* PROBLEM TO WORK ON:
Repeat the data that follows in full. Do not include the pictures.

* DATA SECTION:

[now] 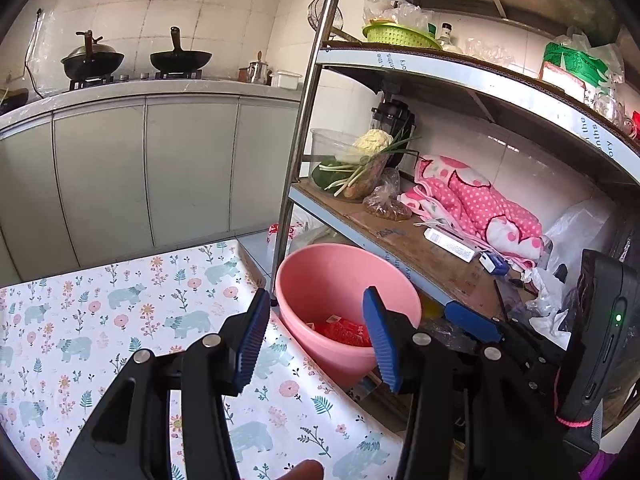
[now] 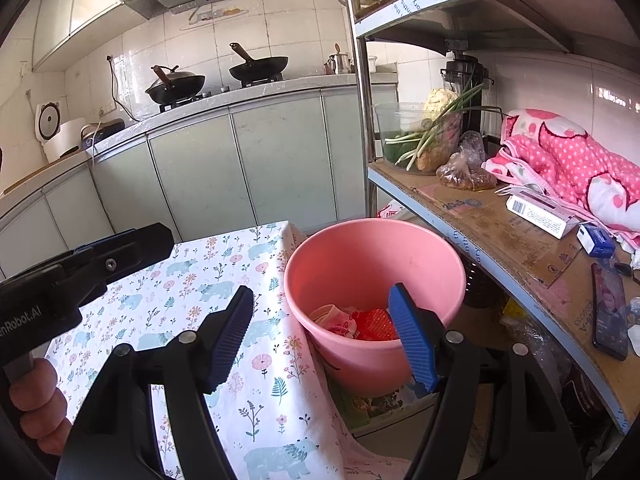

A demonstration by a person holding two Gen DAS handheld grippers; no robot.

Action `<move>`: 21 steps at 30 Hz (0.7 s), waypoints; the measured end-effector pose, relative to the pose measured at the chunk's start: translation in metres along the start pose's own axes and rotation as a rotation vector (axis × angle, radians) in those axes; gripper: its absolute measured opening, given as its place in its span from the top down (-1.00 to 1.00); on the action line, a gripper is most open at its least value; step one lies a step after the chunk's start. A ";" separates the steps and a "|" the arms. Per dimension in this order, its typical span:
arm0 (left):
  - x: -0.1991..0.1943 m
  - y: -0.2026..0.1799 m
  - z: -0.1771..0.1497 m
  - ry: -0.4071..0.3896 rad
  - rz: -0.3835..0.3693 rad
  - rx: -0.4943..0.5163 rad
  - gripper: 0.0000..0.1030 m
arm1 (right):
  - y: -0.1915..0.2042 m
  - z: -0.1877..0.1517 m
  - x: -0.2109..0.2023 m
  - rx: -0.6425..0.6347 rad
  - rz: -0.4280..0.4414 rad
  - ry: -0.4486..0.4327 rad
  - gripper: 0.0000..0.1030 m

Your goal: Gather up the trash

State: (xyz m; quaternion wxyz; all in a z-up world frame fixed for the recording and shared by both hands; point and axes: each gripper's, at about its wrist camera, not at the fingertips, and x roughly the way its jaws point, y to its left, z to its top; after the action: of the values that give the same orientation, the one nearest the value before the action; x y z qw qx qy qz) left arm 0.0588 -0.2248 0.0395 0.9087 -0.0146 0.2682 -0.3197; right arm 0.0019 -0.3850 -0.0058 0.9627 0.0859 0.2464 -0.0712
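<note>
the trash (image 2: 362, 322) lies at the bottom of the pink plastic bucket (image 2: 372, 256): a red crinkled wrapper and a pale crumpled one beside it, both loose and flat against the smooth round wall. the bucket stands just past the right edge of your desk (image 2: 224, 276), tucked between that edge and the metal shelf rack (image 2: 516, 232), its rim near the rack's upright post (image 1: 304, 120). the desk wears a soft floral cloth with blue bears that drapes over the edge toward the bucket. open room lies to the left over the cloth; the right is crowded by the cardboard-lined shelf with a pink dotted blanket (image 2: 576, 160), small boxes and a phone (image 2: 610, 312).

your right gripper (image 2: 324, 336) has its ribbed blue fingers spread wide, nothing between them, the right one over the bucket's mouth. your left gripper (image 1: 316, 340) likewise has its fingers spread and empty, above the desk's edge and the bucket's rim.
</note>
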 end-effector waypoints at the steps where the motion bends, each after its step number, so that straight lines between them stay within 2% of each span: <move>1: -0.001 0.000 0.000 -0.001 0.001 -0.001 0.07 | 0.001 -0.001 0.000 -0.002 -0.001 0.000 -0.38; 21: -0.012 0.010 -0.003 -0.022 0.016 -0.021 0.08 | 0.014 -0.007 0.001 -0.045 -0.023 0.014 -0.38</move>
State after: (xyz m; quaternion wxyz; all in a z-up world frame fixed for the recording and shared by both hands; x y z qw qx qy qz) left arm 0.0551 -0.2093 0.0403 0.9140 -0.0256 0.2614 -0.3093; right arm 0.0019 -0.3696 -0.0107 0.9617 0.0617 0.2559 -0.0762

* THE ANSWER:
[now] 
[now] 

A demonstration by a person holding two Gen DAS handheld grippers; no robot.

Action `<move>`: 21 steps at 30 Hz (0.7 s), waypoints; the measured end-effector pose, relative to the pose measured at the chunk's start: translation in metres along the start pose's own axes and rotation as a rotation vector (axis × angle, radians) in those axes; gripper: its absolute measured opening, given as its place in its span from the top down (-1.00 to 1.00); on the action line, a gripper is most open at its least value; step one lies a step after the chunk's start. A ";" separates the steps and a "|" the arms. Per dimension in this order, its typical span:
arm0 (left):
  - x: -0.1991..0.1943 m
  - y: -0.2026..0.1799 m
  - z: -0.1771..0.1497 m
  - ry: -0.4071..0.3896 rad
  - rz: -0.3835..0.3693 rad
  - rx: -0.4943..0.5163 rad
  - gripper: 0.0000..0.1030 m
arm1 (right):
  - y: -0.1915..0.2042 m
  - z: -0.1877..0.1517 m
  - x: -0.2109..0.2023 m
  - rx: -0.6425..0.6347 rad
  - rz: -0.4280..0.4414 rad
  - ry: -0.4486..0.4327 rad
  - gripper: 0.0000..0.1030 m

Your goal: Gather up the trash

State: (xyz m; quaternion wxyz; all in a z-up world frame fixed for the recording and shared by both hands; point and axes: each gripper's, at about its wrist camera, not at the fingertips, and x roughly the way its jaws point, y to its left, z to its top; after the action: of the values that give the same orientation, the one nearest the value before the action; x y z qw qx qy qz) left arm 0.0588 -0.2248 0.0395 0.9087 -0.0146 0.2682 -0.3197; right arm 0.0019 -0.3850 -0.0058 0.9627 0.0859 0.2464 -0.0712
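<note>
the trash (image 2: 362, 322) lies at the bottom of the pink plastic bucket (image 2: 372, 256): a red crinkled wrapper and a pale crumpled one beside it, both loose and flat against the smooth round wall. the bucket stands just past the right edge of your desk (image 2: 224, 276), tucked between that edge and the metal shelf rack (image 2: 516, 232), its rim near the rack's upright post (image 1: 304, 120). the desk wears a soft floral cloth with blue bears that drapes over the edge toward the bucket. open room lies to the left over the cloth; the right is crowded by the cardboard-lined shelf with a pink dotted blanket (image 2: 576, 160), small boxes and a phone (image 2: 610, 312).

your right gripper (image 2: 324, 336) has its ribbed blue fingers spread wide, nothing between them, the right one over the bucket's mouth. your left gripper (image 1: 316, 340) likewise has its fingers spread and empty, above the desk's edge and the bucket's rim.
</note>
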 end-effector waypoints at the steps where the motion bends, each after its step number, so that straight lines between them stay within 2% of each span: <move>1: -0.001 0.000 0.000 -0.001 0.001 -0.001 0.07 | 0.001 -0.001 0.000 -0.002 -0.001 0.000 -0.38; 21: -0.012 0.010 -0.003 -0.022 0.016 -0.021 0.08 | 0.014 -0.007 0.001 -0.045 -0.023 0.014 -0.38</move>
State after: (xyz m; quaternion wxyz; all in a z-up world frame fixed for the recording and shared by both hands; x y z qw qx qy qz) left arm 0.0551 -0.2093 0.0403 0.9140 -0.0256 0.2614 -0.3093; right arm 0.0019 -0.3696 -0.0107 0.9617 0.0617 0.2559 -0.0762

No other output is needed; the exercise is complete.